I think economists should look both at our failures over the last fifty years and at this crisis and conclude that a society will not make progress unless it has a government that can do the government’s job. So, instead of arguing that the government should just get out of the way and the market will do everything, as economists have tended to do, we need to start focusing on what are the most important jobs that the government uniquely can do and how can people put in place systems that let the government do its essential jobs and do them adequately.
//In Colombia, some economists have argued that this crisis is an opportunity to build up state capacity by, for example, implementing fiscal reforms that were politically impossible before the crisis. Do you agree that the government should take this chance to pass long-needed political reforms that were previously inviable?
Yes. My sense is that we need a package of reforms. This package should include enough resources so the government can hire the kind of skilled workers that it needs to do its job well, and civil service reforms, so that we stop thinking of a government job as free money and a way to redistribute income. People who work for the government have a job to do. We should be able to hire the most talented people to do that job. As every firm finds when you hire people, some of them do a job well, some do not. We need to say that government jobs are so important you cannot let someone stay in the job if they are not performing. I think that package of resources to pay people to do jobs well, and an insistent that government workers actually do their jobs well, is the kind of reform we need.
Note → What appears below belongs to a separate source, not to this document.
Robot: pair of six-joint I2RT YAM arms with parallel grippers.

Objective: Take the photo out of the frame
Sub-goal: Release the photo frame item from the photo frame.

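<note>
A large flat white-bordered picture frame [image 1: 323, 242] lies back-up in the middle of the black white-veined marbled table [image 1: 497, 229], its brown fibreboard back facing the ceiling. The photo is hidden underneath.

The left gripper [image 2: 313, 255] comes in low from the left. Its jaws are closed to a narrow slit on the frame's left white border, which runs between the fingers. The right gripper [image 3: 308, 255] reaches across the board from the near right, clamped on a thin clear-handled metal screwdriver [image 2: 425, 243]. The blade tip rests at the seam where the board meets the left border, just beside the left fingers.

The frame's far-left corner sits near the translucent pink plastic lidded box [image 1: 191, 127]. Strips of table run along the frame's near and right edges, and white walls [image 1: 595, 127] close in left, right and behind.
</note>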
4. Is there a final message you would like to give to future economists?
A nation needs an innovative market and an effective government to make progress. The biggest threat the world now faces is governments which are ineffective and on the verge of failing. The crisis of the 20th century was a fear of governments that were fascists or totalitarian, that were too strong. The crisis of this century will be governments that fail to do essential jobs. This needs to be the focus of the next generation of economists.